There are two ways in which these transports can be configured:

  1. By setting up predefined strings in the Property QoS Policy of the DomainParticipant (on architectures that support dynamic libraries, see NDDSTransportLoadPluginModule).

    With this first approach, RTI Connext will dynamically load 
    the WAN or Secure Transport libraries at run time and then implicitly create 
    and register the transport plugin.
    

  2. By instantiating a new transport and registering it with the DomainParticipant (available in C/C++ API only, see NDDS_Transport_Support_register_transport())

    To use this second approach, you need access to the Secure WAN Transport API at compile time. Therefore, you must include additional header files and libraries.
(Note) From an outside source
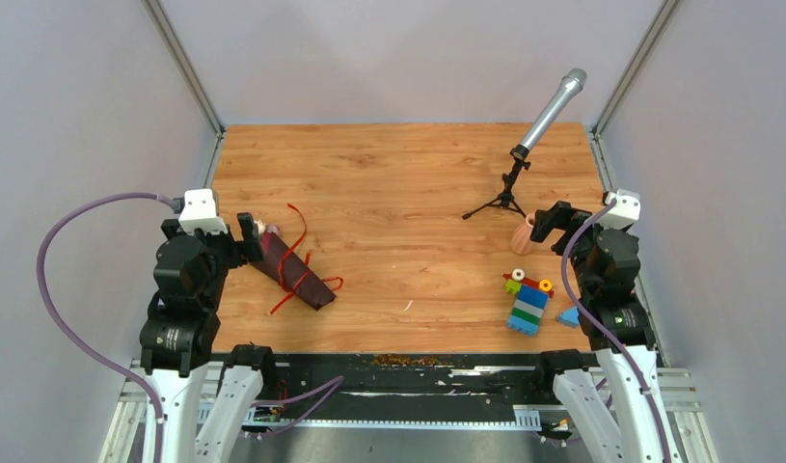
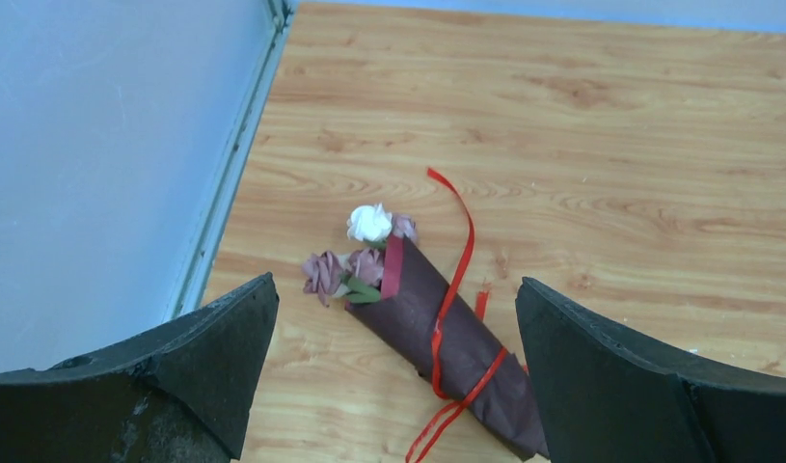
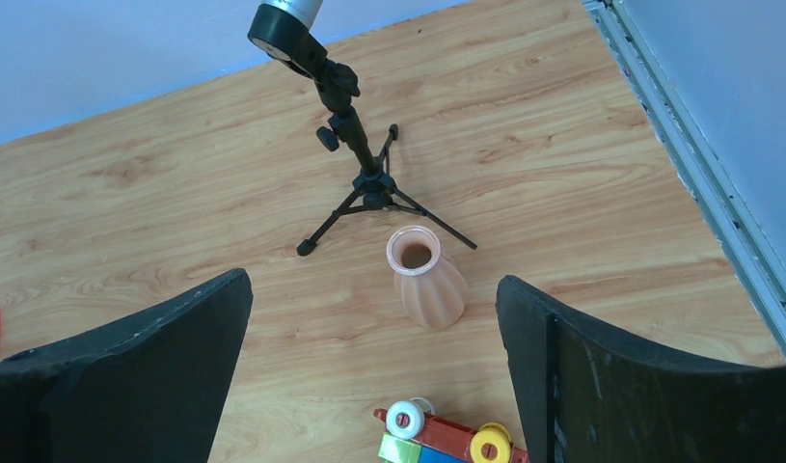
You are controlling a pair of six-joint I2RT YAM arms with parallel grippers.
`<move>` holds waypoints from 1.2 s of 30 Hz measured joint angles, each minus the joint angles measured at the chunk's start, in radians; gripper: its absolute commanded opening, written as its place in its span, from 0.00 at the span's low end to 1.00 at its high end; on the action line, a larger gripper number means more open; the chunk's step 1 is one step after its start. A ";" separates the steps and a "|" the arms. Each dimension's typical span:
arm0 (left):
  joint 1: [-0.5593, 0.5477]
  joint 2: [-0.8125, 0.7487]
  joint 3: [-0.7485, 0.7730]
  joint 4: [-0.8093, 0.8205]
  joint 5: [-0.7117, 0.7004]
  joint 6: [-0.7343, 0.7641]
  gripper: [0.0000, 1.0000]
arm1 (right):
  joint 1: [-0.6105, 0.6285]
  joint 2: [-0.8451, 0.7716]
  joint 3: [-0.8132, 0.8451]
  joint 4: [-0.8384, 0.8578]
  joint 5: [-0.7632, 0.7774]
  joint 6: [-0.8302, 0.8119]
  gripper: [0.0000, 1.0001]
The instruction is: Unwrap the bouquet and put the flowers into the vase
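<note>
Bouquet (image 2: 437,347) lies wrapped on the worktop's (image 1: 389,193) left, narrow end hidden in the wrist view by the left end effector (image 2: 393,289), jaws apart. Right end effector (image 3: 372,285), also apart, faces the vase (image 3: 427,285) beside a microphone tripod (image 3: 369,188).

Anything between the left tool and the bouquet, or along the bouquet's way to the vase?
Nothing visible. The open left tool frames the bouquet. The way to the vase is bare table; the microphone tripod stands just beyond the vase and the toy-brick stack on its near side, both off the direct line.
</note>
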 measured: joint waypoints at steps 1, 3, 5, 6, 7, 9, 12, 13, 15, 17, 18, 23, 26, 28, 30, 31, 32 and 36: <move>0.000 0.011 0.003 -0.010 -0.004 -0.004 1.00 | 0.000 0.000 0.000 -0.005 0.002 0.000 1.00; 0.000 0.021 0.003 -0.029 -0.015 -0.014 1.00 | 0.000 0.000 0.000 -0.012 0.004 -0.001 1.00; 0.000 0.021 0.003 -0.051 -0.024 -0.024 1.00 | 0.000 -0.002 0.000 -0.015 0.004 -0.003 1.00; 0.000 0.018 0.003 -0.057 -0.026 -0.028 1.00 | 0.000 -0.005 0.000 -0.016 0.004 -0.004 1.00; 0.000 0.012 0.003 -0.061 -0.026 -0.037 1.00 | 0.000 -0.006 0.000 -0.016 0.003 -0.005 1.00; 0.000 0.000 0.003 -0.072 -0.029 -0.054 1.00 | 0.000 -0.010 0.000 -0.016 0.003 -0.007 1.00; 0.000 -0.007 0.003 -0.100 -0.049 -0.088 1.00 | 0.000 -0.011 0.000 -0.016 -0.002 -0.007 1.00; 0.000 -0.006 0.003 -0.109 -0.053 -0.096 1.00 | 0.000 -0.010 0.000 -0.016 -0.003 -0.008 1.00; 0.000 0.002 0.003 -0.138 -0.050 -0.130 1.00 | 0.000 -0.010 0.000 -0.016 -0.013 -0.008 1.00; 0.000 0.011 -0.003 -0.153 -0.028 -0.169 1.00 | 0.000 -0.010 0.000 -0.016 -0.025 -0.009 1.00; 0.000 0.013 -0.013 -0.153 -0.014 -0.187 1.00 | 0.000 -0.010 0.000 -0.016 -0.029 -0.010 1.00; 0.000 0.040 -0.132 -0.117 0.094 -0.334 1.00 | 0.000 -0.010 0.000 -0.016 -0.054 -0.014 1.00; 0.000 0.069 -0.265 -0.042 0.155 -0.447 0.99 | 0.000 -0.009 0.000 -0.016 -0.069 -0.015 1.00; 0.000 0.076 -0.356 -0.010 0.170 -0.515 0.97 | 0.000 -0.006 0.000 -0.016 -0.078 -0.015 1.00; 0.000 0.075 -0.435 0.020 0.178 -0.584 0.94 | 0.000 -0.001 0.000 -0.016 -0.088 -0.016 1.00; 0.000 0.068 -0.468 0.041 0.182 -0.616 0.92 | 0.000 0.002 0.000 -0.016 -0.092 -0.016 1.00; 0.000 0.060 -0.495 0.058 0.187 -0.643 0.91 | 0.000 0.003 0.000 -0.016 -0.096 -0.016 1.00; 0.000 0.039 -0.583 0.126 0.206 -0.731 0.85 | 0.000 0.012 0.000 -0.016 -0.108 -0.016 1.00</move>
Refer to the RTI Connext DDS Core Libraries User's Manual and the RTI Core Libraries Platform Notes for further information.

Refer to the C/C++ API online documentation for details on these two approaches.

Example Applications

A simple example is available to show how to configure the WAN transport. It includes example settings to enable communication over WAN, and optional settings to enable security (along with example certificate files to use for secure communication).

  • C: See the example in <rti_workspace>/examples/connext_dds/c/hello_world_wan.
  • C++: See the example in <rti_workspace>/examples/connext_dds/c++/hello_world_wan.
  • Java: See the example in <rti_workspace>/examples/connext_dds/java/hello_world_wan.

Additionally, a simple example is available to show how to configure the Secure Transport. It includes example settings to enable secure communication.

  • C: See the example in <rti_workspace>/examples/connext_dds/c/hello_world_dtls.
  • C++: See the example in <rti_workspace>/examples/connext_dds/c++/hello_world_dtls.
  • Java: See the example in <rti_workspace>/examples/connext_dds/java/hello_world_dtls.